• _What the task asks_
Transcribe the listing exactly, leaving out every picture.

• _Given data_
◇ ◇ ◇ ◇
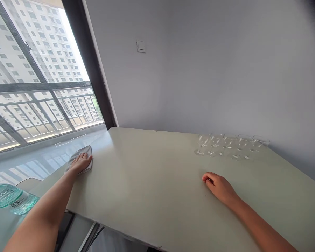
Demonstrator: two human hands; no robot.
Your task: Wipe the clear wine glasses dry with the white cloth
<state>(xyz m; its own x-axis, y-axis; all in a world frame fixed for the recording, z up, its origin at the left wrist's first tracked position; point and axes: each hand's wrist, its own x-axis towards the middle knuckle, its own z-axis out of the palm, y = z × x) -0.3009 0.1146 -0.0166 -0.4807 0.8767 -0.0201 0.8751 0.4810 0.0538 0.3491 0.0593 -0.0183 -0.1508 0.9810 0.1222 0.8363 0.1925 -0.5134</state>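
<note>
Here's the tabletop (147, 182), and well ahead of the right fingers (207, 177) stand five glasses (229, 146), upright in a row. The left hand (80, 162) is down flat, fingers spread wide on one gray cloth (86, 152), pressing it to the tabletop. The right hand (220, 187) rests empty, fingers curled narrow. One bottle (13, 199) sits off left of the left fingers.

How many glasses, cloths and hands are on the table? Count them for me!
Glasses: 5
Cloth: 1
Hands: 2 (left hand, right hand)
Total: 8
</note>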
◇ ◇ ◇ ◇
• _Problem solution_
Demonstrator: two human hands; no robot.
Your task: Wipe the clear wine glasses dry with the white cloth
<state>(xyz m; its own x-axis, y-axis; all in a world frame fixed for the recording, z up, its origin at the left wrist's first tracked position; point and axes: each hand's wrist, its own x-axis towards the middle knuckle, its own z-axis out of the palm, y = z × x) -0.3009 0.1146 -0.0166 -0.4807 0.8767 -0.0201 0.8751 0.4810 0.0538 0.3491 0.0593 -0.0183 -0.1508 0.9810 0.1222 0.8363 0.1925 -0.5134</state>
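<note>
Here's the tabletop (147, 182), and well ahead of the right fingers (207, 177) stand five glasses (229, 146), upright in a row. The left hand (80, 162) is down flat, fingers spread wide on one gray cloth (86, 152), pressing it to the tabletop. The right hand (220, 187) rests empty, fingers curled narrow. One bottle (13, 199) sits off left of the left fingers.

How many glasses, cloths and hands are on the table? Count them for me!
Glasses: 5
Cloth: 1
Hands: 2 (left hand, right hand)
Total: 8
</note>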

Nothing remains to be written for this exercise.